### REQUIRED ACTION
Extract every line below, verbatim.

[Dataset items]
# # #
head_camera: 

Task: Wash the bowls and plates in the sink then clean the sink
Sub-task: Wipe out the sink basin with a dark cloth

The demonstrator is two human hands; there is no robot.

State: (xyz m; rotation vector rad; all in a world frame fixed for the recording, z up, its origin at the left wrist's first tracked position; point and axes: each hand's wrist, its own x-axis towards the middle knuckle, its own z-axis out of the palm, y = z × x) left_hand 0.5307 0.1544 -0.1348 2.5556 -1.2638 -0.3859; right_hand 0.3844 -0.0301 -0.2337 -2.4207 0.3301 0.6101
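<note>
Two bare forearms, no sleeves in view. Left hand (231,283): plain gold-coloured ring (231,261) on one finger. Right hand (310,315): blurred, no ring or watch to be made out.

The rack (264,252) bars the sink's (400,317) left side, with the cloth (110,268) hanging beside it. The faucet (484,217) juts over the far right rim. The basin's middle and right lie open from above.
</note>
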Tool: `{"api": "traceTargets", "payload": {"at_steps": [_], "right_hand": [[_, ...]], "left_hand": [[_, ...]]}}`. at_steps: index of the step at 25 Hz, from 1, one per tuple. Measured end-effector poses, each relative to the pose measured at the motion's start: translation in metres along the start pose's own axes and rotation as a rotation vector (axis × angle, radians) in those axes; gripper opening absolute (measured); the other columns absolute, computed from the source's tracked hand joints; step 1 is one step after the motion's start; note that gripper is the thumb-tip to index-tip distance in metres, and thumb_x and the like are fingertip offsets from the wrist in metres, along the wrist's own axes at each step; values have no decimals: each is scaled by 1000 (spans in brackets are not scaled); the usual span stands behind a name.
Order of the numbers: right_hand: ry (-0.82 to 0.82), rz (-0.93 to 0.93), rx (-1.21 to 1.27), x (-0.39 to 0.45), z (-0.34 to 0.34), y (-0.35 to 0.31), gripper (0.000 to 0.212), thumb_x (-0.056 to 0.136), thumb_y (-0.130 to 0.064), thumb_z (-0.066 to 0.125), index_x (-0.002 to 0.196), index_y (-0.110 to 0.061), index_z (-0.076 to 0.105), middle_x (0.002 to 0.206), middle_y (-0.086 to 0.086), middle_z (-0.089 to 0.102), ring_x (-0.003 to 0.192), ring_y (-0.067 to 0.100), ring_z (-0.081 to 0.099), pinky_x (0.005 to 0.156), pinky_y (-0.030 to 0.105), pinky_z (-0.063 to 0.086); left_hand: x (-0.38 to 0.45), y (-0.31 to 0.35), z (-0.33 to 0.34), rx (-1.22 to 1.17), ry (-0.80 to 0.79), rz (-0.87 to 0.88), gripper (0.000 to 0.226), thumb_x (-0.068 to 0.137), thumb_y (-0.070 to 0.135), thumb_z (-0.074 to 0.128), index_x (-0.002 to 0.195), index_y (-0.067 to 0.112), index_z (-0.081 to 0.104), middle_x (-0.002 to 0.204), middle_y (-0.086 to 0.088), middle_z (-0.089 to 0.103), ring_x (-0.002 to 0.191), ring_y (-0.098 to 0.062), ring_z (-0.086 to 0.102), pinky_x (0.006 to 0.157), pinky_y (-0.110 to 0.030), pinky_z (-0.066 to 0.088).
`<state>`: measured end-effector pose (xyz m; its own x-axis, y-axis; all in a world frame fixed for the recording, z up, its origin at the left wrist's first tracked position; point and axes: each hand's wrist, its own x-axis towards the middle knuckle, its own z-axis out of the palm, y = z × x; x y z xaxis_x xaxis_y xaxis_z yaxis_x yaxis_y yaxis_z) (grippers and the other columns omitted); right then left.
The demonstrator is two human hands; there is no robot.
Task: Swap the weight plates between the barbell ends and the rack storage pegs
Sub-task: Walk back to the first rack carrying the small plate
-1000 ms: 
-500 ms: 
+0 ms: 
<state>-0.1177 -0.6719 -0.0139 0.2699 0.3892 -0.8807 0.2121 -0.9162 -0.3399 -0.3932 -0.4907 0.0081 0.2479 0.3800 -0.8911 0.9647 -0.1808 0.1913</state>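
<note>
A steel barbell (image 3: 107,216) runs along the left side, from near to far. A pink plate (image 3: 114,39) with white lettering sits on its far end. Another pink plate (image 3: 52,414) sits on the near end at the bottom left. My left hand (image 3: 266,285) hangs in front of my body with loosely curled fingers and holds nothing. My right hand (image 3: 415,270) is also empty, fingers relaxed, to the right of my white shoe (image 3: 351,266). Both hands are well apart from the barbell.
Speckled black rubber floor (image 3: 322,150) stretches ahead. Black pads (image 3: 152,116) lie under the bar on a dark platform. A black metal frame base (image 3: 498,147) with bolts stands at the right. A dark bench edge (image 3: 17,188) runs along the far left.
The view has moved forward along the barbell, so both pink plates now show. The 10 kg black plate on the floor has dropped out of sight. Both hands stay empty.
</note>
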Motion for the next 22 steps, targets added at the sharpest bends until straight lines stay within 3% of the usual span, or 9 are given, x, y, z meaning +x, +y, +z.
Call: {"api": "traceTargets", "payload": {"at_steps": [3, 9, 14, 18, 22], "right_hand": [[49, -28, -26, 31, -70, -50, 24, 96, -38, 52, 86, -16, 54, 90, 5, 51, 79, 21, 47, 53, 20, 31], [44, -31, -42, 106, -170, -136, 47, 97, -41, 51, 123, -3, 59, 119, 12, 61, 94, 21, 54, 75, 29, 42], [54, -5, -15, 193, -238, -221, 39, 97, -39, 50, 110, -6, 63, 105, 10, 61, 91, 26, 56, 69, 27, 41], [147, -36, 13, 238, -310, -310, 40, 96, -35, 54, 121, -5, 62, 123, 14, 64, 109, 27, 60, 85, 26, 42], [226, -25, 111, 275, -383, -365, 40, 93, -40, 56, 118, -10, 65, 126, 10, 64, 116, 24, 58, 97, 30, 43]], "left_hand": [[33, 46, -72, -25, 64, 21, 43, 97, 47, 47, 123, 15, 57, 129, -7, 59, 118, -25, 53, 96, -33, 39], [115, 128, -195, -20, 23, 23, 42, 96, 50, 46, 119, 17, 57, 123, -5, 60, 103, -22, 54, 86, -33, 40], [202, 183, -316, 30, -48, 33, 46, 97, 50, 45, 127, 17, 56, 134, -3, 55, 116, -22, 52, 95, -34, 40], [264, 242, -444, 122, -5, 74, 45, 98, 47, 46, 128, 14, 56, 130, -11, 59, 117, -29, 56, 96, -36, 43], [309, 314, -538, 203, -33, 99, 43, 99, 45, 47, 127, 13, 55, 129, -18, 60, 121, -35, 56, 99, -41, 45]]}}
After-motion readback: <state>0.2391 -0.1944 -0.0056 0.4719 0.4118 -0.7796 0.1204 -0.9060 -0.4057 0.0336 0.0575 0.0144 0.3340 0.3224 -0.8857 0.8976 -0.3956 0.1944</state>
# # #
### OUTPUT OF THE EXERCISE
head_camera: 

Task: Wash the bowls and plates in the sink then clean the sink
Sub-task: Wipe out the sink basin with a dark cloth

The demonstrator is two human hands; there is no robot.

State: (xyz m; rotation vector rad; all in a world frame fixed for the recording, z up, its origin at the left wrist's first tracked position; point and axes: each hand's wrist, its own x-axis towards the middle knuckle, its own z-axis out of the palm, y = z × x) left_hand 0.5307 0.1544 -0.1348 2.5556 -1.2638 -0.3859; right_hand 0.3844 -0.0301 -0.2337 -2.4207 0.3301 0.6101
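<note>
Two bare forearms, no sleeves in view. Left hand (231,283): plain gold-coloured ring (231,261) on one finger. Right hand (310,315): blurred, no ring or watch to be made out.

The rack (264,252) bars the sink's (400,317) left side, with the cloth (110,268) hanging beside it. The faucet (484,217) juts over the far right rim. The basin's middle and right lie open from above.
</note>
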Tool: `{"api": "traceTargets", "payload": {"at_steps": [_], "right_hand": [[_, ...]], "left_hand": [[_, ...]]}}`. at_steps: index of the step at 25 Hz, from 1, one per tuple. Measured end-effector poses, each relative to the pose measured at the motion's start: translation in metres along the start pose's own axes and rotation as a rotation vector (axis × angle, radians) in those axes; gripper opening absolute (measured); the other columns absolute, computed from the source's tracked hand joints; step 1 is one step after the motion's start; note that gripper is the thumb-tip to index-tip distance in metres, and thumb_x and the like are fingertip offsets from the wrist in metres, along the wrist's own axes at each step; values have no decimals: each is scaled by 1000 (spans in brackets are not scaled); the usual span stands behind a name.
Order of the numbers: right_hand: ry (-0.82 to 0.82), rz (-0.93 to 0.93), rx (-1.21 to 1.27), x (-0.39 to 0.45), z (-0.34 to 0.34), y (-0.35 to 0.31), gripper (0.000 to 0.212), thumb_x (-0.056 to 0.136), thumb_y (-0.130 to 0.064), thumb_z (-0.066 to 0.125), index_x (-0.002 to 0.196), index_y (-0.110 to 0.061), index_z (-0.076 to 0.105), middle_x (0.002 to 0.206), middle_y (-0.086 to 0.086), middle_z (-0.089 to 0.102), ring_x (-0.003 to 0.192), ring_y (-0.067 to 0.100), ring_z (-0.081 to 0.099), pinky_x (0.005 to 0.156), pinky_y (-0.030 to 0.105), pinky_z (-0.063 to 0.086); left_hand: x (-0.38 to 0.45), y (-0.31 to 0.35), z (-0.33 to 0.34), rx (-1.22 to 1.17), ry (-0.80 to 0.79), rz (-0.87 to 0.88), gripper (0.000 to 0.226), thumb_x (-0.068 to 0.137), thumb_y (-0.070 to 0.135), thumb_z (-0.074 to 0.128), index_x (-0.002 to 0.195), index_y (-0.067 to 0.112), index_z (-0.081 to 0.104), middle_x (-0.002 to 0.204), middle_y (-0.086 to 0.088), middle_z (-0.089 to 0.103), ring_x (-0.002 to 0.191), ring_y (-0.098 to 0.062), ring_z (-0.086 to 0.102), pinky_x (0.006 to 0.157), pinky_y (-0.110 to 0.030), pinky_z (-0.066 to 0.088).
`<state>`: measured end-effector pose (xyz m; its own x-axis, y-axis; all in a world frame fixed for the recording, z up, its origin at the left wrist's first tracked position; point and axes: each hand's wrist, its own x-axis towards the middle knuckle, its own z-axis out of the palm, y = z × x; x y z xaxis_x xaxis_y xaxis_z yaxis_x yaxis_y yaxis_z) (grippers and the other columns omitted); right then left.
The demonstrator is two human hands; there is no robot.
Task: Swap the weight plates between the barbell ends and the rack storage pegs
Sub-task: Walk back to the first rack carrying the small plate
-1000 ms: 
-500 ms: 
+0 ms: 
<state>-0.1177 -0.6719 -0.0139 0.2699 0.3892 -0.8807 0.2121 -0.9162 -0.3399 -0.3932 -0.4907 0.0081 0.2479 0.3800 -0.8911 0.9647 -0.1808 0.1913</state>
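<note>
A steel barbell (image 3: 107,216) runs along the left side, from near to far. A pink plate (image 3: 114,39) with white lettering sits on its far end. Another pink plate (image 3: 52,414) sits on the near end at the bottom left. My left hand (image 3: 266,285) hangs in front of my body with loosely curled fingers and holds nothing. My right hand (image 3: 415,270) is also empty, fingers relaxed, to the right of my white shoe (image 3: 351,266). Both hands are well apart from the barbell.
Speckled black rubber floor (image 3: 322,150) stretches ahead. Black pads (image 3: 152,116) lie under the bar on a dark platform. A black metal frame base (image 3: 498,147) with bolts stands at the right. A dark bench edge (image 3: 17,188) runs along the far left.
The view has moved forward along the barbell, so both pink plates now show. The 10 kg black plate on the floor has dropped out of sight. Both hands stay empty.
</note>
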Motion for the next 22 steps, targets added at the sharpest bends until straight lines stay within 3% of the usual span, or 9 are given, x, y, z meaning +x, +y, +z.
Call: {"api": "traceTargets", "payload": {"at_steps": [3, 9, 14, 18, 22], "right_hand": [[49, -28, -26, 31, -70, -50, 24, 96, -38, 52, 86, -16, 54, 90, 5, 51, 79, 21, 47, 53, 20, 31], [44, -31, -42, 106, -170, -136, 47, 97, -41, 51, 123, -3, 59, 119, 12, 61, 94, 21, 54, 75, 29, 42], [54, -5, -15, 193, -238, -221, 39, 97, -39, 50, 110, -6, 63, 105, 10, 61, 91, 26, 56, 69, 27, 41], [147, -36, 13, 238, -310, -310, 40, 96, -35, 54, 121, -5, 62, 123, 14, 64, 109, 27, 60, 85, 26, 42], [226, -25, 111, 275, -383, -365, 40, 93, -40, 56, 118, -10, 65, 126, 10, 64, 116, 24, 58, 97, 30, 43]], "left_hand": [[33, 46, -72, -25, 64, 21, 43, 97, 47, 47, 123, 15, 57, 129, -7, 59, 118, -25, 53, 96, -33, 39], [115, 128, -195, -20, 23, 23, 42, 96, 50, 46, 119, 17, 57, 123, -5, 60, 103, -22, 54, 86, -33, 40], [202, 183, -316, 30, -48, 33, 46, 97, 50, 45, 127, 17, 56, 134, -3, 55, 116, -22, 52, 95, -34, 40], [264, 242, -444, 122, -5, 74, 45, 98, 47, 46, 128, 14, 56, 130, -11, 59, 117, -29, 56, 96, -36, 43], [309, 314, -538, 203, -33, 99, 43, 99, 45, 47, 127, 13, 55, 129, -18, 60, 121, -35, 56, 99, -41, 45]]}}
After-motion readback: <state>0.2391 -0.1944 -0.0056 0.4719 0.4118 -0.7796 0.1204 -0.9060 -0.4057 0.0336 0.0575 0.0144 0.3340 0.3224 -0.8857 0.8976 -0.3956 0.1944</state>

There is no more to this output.